But if we could just take a cue from nature and use the Autumn season as a time to quiet ourselves, to rest and just ALLOW things to decay and fall away. Like a tree shedding its leaves. If we could tune into our own true nature, just as a tree does and trust in this natural process knowing that it is preparing us for new growth, we would be much closer to finding our true power and self worth.  

Wednesday, September 29, 2010

What are you hooked on?

When we are not aware of or have healed our own wounds, we end up chasing them out there and become hooked on to other people's wounds and issues. Instead of listening to our own inner wisdom and being guided by our own feelings, we dismiss them. We tolerate behaviour that is unhealthy, or makes us feel uncomfortable, or is hurtful to us. We try to get them to change, behave differently, think differently, so they’ll treat us better – the way we want to be treated. And when the other doesn’t change, we start pushing down our own feelings, justifying their behaviours, making excuses for them or for ourselves, fooling ourselves, and doubting our own thoughts.

What we are really trying to do, I believe, is have the other validate us and the more they don’t, the more we try to prove our worth to them.

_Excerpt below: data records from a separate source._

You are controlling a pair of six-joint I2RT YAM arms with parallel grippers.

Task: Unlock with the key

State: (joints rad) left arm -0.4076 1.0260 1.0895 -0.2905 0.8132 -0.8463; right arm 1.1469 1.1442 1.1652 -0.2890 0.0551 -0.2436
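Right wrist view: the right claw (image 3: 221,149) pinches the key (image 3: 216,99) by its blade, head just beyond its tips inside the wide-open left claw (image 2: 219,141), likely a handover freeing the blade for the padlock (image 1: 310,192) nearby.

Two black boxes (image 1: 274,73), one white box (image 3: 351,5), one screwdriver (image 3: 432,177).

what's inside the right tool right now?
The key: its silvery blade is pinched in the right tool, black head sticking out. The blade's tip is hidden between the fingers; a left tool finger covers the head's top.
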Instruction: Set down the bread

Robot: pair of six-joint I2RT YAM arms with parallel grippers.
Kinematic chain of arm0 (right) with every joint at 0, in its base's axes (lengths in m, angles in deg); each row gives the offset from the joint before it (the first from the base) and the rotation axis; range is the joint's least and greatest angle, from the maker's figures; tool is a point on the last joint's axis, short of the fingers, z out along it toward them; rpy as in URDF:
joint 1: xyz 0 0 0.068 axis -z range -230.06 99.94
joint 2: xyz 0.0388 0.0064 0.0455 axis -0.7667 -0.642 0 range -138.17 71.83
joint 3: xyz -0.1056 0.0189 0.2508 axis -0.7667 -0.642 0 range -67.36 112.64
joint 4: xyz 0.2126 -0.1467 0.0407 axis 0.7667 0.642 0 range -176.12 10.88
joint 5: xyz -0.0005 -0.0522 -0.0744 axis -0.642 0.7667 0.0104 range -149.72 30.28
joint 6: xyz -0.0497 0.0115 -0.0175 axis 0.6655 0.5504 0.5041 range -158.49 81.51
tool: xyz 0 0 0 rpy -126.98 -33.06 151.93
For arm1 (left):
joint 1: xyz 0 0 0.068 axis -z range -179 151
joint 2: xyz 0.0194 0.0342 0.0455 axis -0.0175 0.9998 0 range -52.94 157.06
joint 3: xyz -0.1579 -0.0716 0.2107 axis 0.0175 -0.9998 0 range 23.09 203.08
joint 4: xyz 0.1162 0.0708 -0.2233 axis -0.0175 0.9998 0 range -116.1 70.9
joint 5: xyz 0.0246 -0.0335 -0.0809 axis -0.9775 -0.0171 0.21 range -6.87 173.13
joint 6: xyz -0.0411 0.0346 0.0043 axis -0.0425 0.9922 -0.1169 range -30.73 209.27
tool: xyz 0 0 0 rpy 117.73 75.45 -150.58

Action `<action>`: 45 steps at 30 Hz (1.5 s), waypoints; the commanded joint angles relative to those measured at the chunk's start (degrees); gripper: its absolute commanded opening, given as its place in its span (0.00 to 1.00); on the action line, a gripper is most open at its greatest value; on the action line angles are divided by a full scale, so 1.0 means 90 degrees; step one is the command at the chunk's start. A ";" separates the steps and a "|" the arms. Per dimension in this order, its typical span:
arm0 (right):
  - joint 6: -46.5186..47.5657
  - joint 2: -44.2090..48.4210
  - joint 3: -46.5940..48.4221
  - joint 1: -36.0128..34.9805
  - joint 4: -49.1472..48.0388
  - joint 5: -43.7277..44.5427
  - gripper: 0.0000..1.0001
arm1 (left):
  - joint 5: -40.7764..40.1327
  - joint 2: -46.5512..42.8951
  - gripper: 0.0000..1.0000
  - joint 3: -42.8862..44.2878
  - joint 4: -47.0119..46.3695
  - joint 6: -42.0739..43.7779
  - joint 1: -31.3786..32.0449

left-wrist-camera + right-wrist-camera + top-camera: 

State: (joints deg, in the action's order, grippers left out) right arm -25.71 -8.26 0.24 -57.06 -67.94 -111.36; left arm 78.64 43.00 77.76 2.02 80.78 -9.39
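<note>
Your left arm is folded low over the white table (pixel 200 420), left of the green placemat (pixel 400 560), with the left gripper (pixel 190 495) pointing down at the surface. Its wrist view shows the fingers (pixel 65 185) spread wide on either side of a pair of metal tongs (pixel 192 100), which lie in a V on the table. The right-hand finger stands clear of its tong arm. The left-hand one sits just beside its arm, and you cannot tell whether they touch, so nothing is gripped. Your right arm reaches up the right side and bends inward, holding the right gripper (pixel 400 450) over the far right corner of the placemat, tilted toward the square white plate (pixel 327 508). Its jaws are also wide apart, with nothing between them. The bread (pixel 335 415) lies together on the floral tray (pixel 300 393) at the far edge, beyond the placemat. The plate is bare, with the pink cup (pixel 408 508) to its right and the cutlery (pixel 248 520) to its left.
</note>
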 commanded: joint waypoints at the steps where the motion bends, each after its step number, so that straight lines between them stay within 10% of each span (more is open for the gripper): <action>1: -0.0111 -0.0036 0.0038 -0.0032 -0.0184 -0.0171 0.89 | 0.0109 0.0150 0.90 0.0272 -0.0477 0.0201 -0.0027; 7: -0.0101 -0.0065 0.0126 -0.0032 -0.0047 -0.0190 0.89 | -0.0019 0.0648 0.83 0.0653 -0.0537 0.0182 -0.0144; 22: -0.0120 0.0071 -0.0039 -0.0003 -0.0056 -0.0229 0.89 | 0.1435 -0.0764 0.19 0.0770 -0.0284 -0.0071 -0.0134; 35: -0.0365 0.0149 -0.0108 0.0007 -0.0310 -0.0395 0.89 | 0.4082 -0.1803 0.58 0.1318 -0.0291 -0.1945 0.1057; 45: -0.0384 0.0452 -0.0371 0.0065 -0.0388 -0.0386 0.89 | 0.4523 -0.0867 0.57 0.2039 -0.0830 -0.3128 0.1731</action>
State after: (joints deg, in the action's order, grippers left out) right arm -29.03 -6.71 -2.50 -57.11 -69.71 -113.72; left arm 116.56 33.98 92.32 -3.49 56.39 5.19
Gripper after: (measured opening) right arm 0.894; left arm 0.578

BUT, what we are really trying to do is prove our worth to ourselves. It is us who do not believe we are worthy or special enough.

And there is my hook.

That’s why I kept sticking around, even though my head and heart were saying, “this seems unhealthy”, “he has unresolved emotional issues around relationships”. When I felt his actions (not his words, so much) were not honouring me, respecting me or valuing me…I stayed. Hoping he’d see my worth and change. Yes there is many “wrongs” in that statement.

But what really awoke those painful, almost hidden beliefs was what happened after the relationship. After the break up. Sure my insecurities and lack of belief in myself had me be and stay in the relationship, but I am not a wimp or a pushover in a relationship. It was the break up that woke up the beast! The wounds broken wide open! He didn’t fight for me, he didn’t change, he didn’t fall apart (that I saw), he didn’t validate me, rather he disconnected from me AND he found a new girlfriend soon after…one that is still with him almost 2 years later (how invalidating to my thoughts and feelings). Not fighting for me, not falling apart without me, seeming ‘okay’ to let me go and getting a new gf fairly quickly had me hearing my old wounds and beliefs LOUD & CLEAR: “YOU ARE NOT GOOD ENOUGH”.

And I realize it was this feeling “I am not good enough” that had me clinging, obsessing over him, holding on to the pain, doubting myself, and a plethora of other self-defeating behaviours, not the break up…not him. I was just chasing my own wound and trying to get it healed by him!?

The more I tried to get him to validate me and prove to me that I am worthy and special enough to fight for, change for, stay with, the more I was invalidated and ‘proved’ otherwise…and then the more I clung and obsessed and held on to the story and the pain of the ‘break up’. Ironically, it is these actions, that not only reinforce those feelings within ourselves, but also adds yet another layer of pain onto that self-defeating belief.

All the clinging and obsessing is not really because I want him (or I wouldn’t have broke it off in the first place), nor is it a measure of my love for that person, it is because I am now looking for proof that I AM GOOD ENOUGH, so I don't have to believe my own demons. And who I am ultimately trying to prove it to, is not him, it’s myself. And I am looking out there for proof of it, driving me to behave in codependent, obsessive, and unhealthy ways which are self-defeating and get me further and further away from “I am good enough!”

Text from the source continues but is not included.